Lulu Smith (Barbara Stanwyck) es una bibliotecaria aburrida de su vida que decide cambiar su vida yéndose a un crucero. Allí conocerá a Bob Grover (Adolphe Menjou) quien, estando bastante borracho, confunde su camarote 66 con el 99 de ella. En este paraíso comenzará una historia de amor que seguirá en la Gran Manzana. Hasta que un día Bob confiesa una mentira que estaba guardando para no arruinar la relación. Por otro lado tenemos a Holland ( Ralph Bellamy), compañero de trabajo de Lulu, quien constantemente le estará pidiendo matrimonio. El film nos llevará hasta varias décadas después, viendo lo que este momento ha supuesto para los tres personajes.

El hecho de que la cinta quiera contar tanto en algo menos de hora y media exige un guion muy condensado. Su principal punto negativo es que las elipsis temporales pueden ser algo confusas. La gran baza es que se trata de una película que será distinta para cada espectador. Variará en función de su idea de romanticismo, de amor, de su pragmatismo a la hora de entender la vida, o simplemente dependerá del momento emocional en que se encuentre. De hecho, me atrevería a asegurar que cada vez que una misma persona la vea podrá sentir y entender la película de una forma diferente. Es complicado utlizar frases lapidarias que definan este título.

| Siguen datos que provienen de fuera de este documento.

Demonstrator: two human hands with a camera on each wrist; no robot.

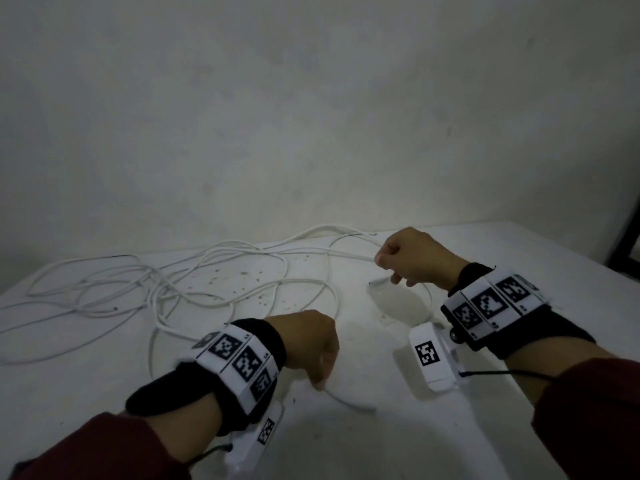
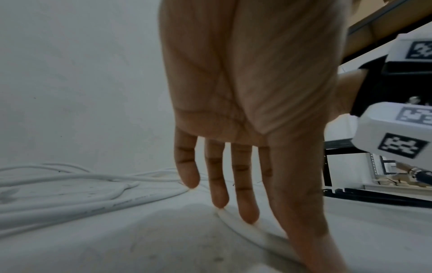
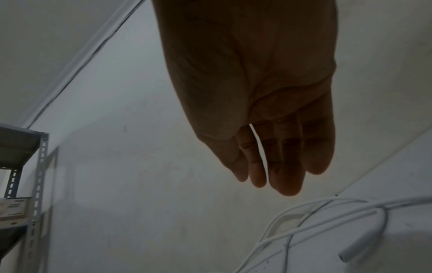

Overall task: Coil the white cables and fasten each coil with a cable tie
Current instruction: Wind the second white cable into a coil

Personalmente me he encontrado bastante confusa durante su visionado. Por momentos me parecía admirable y tierno cómo había encaminado Lulu su vida. En otras escenas me parecía que estaba tirando su vida por la borda y dando demasiado para lo poco que recibía. Me ocurrió lo mismo viendo a Stanwyck en "Mi reputación" o "Una gran señora", donde realmente me planteaba si estábamos ante una gran mujer o ante una persona que había echado a perder su vida por otro. Este dilema me acompañó durante todo el metraje sin poderme situar en un lado u otro. Por esto quizás la película nos deje un buen recuerdo. Se pasa de justificarla a culparla en un abrir y cerrar de ojos.

Capra se arriesga, no ya tanto en su dirección, sino contando una historia que podría incomodar al público de la época pero tiene un as en la manda llamado Barbara Stanwyck. Ella consigue dar vida a un personaje que necesita ser muy sutil para ser creíble, de lo contrario podría parecer una víctima o alguien que se ha buscado su propio destino y con quien no empatizaríamos. Adolphe Menjou me pareció una apuesta arriesga ya que nunca le había visto en un papel de estas características. También consigue mantenerse en un continuo equilibrio entre el egoísmo de anteponer su vida y la sinceridad y buenas intenciones que su personaje parece tener.

A pesar de ser un film tremendamente olvidado por la historia, si consigue hacerme reflexionar y masticar un conflicto doy por más que justificado su visionado. Si consigue tenerme continuamente en un dilema donde no sé si la protagonista está haciendo bien, haciendo mal, siendo leal porque merece la pena o está en una relación tóxica que no le va a aportar nada termino el film con una sensación de satisfacción que quizás no esperaba cuando empecé. Cuando un film se queda en tu cabeza y te hace pensar aunque simplemente sea media hora, en mi humilde opinión, ha merecido la pena.